Unter der Headline: STAUFERPARK: Gratwanderung auf dem Plateau schrieb die NWZ/SüdwestPresse heute, am Samstag, den 12.3.2011 unter anderem in Ihrem Kommentar:
"Wirtschaftsfreundliche Politik zu betreiben, bedeutet nicht, die Bedingungen eines potenziellen Investors bedingungslos zu akzeptieren. Das sollte die Verwaltung bei weiteren Flächenverkäufen im Stauferpark im Auge behalten. Wenn der Standort weiter so gefragt ist, sollten Firmen auch bereit sein, von sich aus einen fairen Preis zu bezahlen, um dort hinzuziehen.Die Stadt hat den Anspruch, in dem schön gelegenen neuen Stadtteil Wohnen, Arbeiten und Freizeit zu verbinden, nicht aufgegeben wie der Oberbürgermeister betont. Das könnte eine Gratwanderung werden. Der Golfplatz gilt als wichtiger Freizeitfaktor, liegt derzeit aber in unmittelbarer Nachbarschaft zum expandierenden Gewerbe. Und ein Helikopterlandeplatz, dem einige Stadträte nachtrauern, trüge sicher nicht dazu bei, das naturnahe Wohngebiet bei Häuslebauern beliebt zu machen"
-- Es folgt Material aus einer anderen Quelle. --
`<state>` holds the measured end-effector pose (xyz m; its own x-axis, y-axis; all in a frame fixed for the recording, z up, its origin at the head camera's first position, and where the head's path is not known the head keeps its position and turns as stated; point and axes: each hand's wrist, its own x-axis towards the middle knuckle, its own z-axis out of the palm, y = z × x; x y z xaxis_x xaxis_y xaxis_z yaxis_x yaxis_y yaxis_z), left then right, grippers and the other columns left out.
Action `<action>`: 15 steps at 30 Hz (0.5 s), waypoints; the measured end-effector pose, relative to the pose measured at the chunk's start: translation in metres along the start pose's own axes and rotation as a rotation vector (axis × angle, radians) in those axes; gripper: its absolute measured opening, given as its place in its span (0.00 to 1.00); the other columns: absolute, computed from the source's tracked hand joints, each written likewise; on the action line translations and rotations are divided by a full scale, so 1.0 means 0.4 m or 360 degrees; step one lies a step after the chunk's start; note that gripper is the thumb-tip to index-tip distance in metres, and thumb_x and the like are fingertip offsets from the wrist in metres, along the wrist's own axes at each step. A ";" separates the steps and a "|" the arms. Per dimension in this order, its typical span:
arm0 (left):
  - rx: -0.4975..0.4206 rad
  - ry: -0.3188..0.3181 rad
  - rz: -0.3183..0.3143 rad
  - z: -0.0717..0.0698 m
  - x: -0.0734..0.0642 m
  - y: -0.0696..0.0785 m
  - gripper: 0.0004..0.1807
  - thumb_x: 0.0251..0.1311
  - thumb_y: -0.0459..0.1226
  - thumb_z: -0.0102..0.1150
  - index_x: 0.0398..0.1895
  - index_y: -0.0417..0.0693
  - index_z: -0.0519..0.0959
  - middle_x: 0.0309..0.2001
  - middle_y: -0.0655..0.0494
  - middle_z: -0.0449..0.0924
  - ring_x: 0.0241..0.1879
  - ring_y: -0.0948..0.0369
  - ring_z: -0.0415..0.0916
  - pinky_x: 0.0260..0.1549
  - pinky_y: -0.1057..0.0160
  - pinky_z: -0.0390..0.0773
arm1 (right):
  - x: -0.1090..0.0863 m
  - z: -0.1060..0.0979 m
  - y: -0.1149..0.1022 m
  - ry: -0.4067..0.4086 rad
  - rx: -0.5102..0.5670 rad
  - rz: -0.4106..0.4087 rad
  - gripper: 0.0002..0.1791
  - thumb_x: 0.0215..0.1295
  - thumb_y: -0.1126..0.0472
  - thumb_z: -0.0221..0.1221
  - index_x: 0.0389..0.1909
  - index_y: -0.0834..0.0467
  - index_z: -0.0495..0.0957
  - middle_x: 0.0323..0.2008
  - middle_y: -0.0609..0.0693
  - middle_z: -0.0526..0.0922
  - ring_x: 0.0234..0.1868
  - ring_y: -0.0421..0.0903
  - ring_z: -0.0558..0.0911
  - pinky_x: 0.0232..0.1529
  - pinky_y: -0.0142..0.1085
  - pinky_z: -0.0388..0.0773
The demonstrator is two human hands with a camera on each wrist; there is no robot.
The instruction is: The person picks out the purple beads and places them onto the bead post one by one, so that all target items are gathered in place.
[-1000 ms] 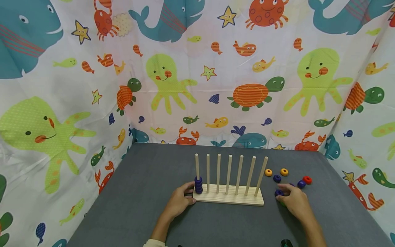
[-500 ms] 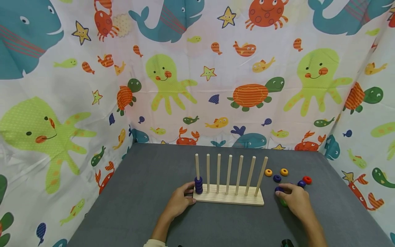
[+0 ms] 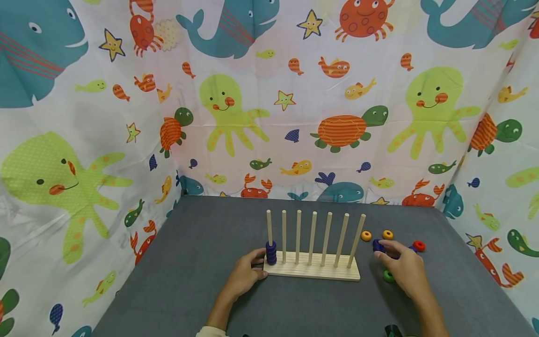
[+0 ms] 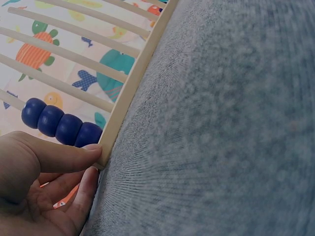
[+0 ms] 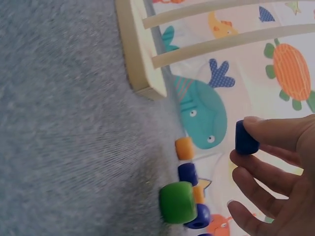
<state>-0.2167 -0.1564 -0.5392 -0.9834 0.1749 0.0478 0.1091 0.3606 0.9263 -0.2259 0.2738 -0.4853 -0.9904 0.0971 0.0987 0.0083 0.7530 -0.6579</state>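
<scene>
A pale wooden bead rack with a row of upright pegs stands on the grey table. Several blue beads are stacked on its leftmost peg. My left hand grips the rack's left end, thumb on the front edge of the base beside the stack. To the right of the rack, my right hand pinches one blue bead between thumb and fingers, lifted off the table. Under and beyond that hand lie a green bead, two yellow beads, a red bead and other blue beads, partly hidden.
Cloth printed with sea animals hangs behind the table and along both sides. The grey table spreads around the rack. A dark cylindrical object shows at the bottom edge, near the right forearm.
My right hand has lifted the blue bead up and slightly away from the green bead, which now shows fully. The left hand and the rack have stayed in place.
</scene>
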 end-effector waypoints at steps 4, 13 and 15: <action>-0.0003 0.0000 -0.0010 0.001 -0.002 0.001 0.36 0.59 0.23 0.67 0.74 0.40 0.73 0.67 0.35 0.77 0.60 0.42 0.82 0.54 0.52 0.87 | -0.006 -0.005 -0.020 0.0123 0.0019 -0.0101 0.27 0.75 0.51 0.65 0.67 0.64 0.78 0.56 0.69 0.84 0.56 0.66 0.82 0.57 0.65 0.81; -0.0018 -0.0003 0.0001 -0.001 -0.004 0.005 0.36 0.60 0.23 0.66 0.74 0.39 0.73 0.68 0.34 0.76 0.61 0.41 0.82 0.54 0.52 0.87 | -0.012 -0.028 -0.089 0.0462 0.0075 -0.0254 0.23 0.73 0.53 0.68 0.61 0.63 0.83 0.52 0.65 0.86 0.52 0.60 0.83 0.42 0.20 0.74; -0.0010 -0.0001 -0.0001 -0.001 -0.004 0.004 0.36 0.60 0.23 0.66 0.74 0.39 0.73 0.68 0.34 0.76 0.61 0.42 0.82 0.54 0.52 0.87 | -0.015 -0.035 -0.106 0.0500 0.0089 -0.0270 0.23 0.73 0.52 0.68 0.61 0.63 0.83 0.53 0.64 0.85 0.52 0.59 0.82 0.41 0.16 0.68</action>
<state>-0.2152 -0.1563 -0.5377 -0.9834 0.1755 0.0471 0.1077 0.3547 0.9288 -0.2184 0.2504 -0.4477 -0.8862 0.1754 0.4288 -0.1688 0.7398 -0.6513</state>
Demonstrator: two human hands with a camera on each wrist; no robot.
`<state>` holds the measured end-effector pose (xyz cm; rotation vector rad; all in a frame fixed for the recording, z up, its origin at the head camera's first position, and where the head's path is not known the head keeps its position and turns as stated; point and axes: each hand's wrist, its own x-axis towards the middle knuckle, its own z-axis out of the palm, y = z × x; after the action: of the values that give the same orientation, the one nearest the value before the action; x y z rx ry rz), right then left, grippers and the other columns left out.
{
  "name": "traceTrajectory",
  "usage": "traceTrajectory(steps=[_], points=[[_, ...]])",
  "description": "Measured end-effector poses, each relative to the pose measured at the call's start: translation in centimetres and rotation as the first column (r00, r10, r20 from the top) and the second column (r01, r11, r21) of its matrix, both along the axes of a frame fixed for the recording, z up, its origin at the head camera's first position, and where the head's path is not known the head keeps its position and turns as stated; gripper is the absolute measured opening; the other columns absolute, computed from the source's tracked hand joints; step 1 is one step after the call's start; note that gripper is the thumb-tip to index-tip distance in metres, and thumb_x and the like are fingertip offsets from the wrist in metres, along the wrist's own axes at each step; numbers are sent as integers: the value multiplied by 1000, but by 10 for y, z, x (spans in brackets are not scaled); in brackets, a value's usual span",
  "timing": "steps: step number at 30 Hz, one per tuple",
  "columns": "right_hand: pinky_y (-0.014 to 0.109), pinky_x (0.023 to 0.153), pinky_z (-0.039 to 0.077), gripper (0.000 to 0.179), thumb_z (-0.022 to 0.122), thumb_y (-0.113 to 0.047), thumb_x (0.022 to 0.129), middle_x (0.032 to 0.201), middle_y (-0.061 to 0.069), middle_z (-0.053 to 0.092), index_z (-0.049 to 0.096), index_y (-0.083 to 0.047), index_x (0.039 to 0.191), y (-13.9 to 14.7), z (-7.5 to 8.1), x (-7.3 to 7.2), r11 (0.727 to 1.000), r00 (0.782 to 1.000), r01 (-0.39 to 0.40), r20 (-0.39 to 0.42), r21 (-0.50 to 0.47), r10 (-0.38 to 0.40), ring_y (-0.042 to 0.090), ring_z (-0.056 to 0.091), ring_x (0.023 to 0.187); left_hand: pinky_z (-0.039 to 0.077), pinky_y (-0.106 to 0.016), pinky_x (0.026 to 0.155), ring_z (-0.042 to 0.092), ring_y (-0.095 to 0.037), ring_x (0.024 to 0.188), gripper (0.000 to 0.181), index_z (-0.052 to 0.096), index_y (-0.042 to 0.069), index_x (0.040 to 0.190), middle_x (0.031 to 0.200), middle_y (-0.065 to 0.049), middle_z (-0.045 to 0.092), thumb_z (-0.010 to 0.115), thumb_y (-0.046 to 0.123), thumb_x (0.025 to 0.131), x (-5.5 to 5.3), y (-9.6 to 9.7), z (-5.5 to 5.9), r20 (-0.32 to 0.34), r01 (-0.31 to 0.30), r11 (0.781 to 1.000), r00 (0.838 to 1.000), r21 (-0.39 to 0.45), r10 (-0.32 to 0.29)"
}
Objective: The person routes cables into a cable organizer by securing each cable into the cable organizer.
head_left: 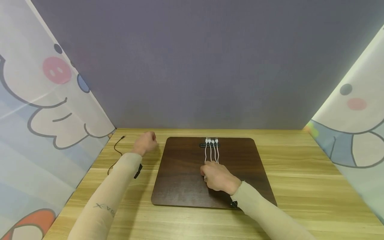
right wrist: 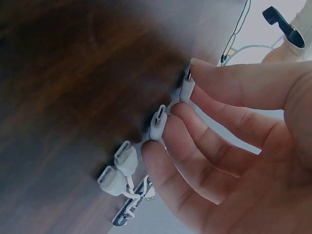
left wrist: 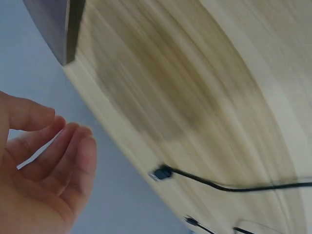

DIE LINKE im Gemeinderat gibt hier gerne öffentlich zu, dass sie gewollt ABCHREIBT:
Besser kann man die Situation für den Stauferpark nicht in Worte fassen. Es bleibt nun nur zu hoffen, dass der OB sich an seine Zusagen wirklich hält und nicht denen in der Lokalpolitik folgt, vor deren Ansinnen die NWZ hier unverholen warnt!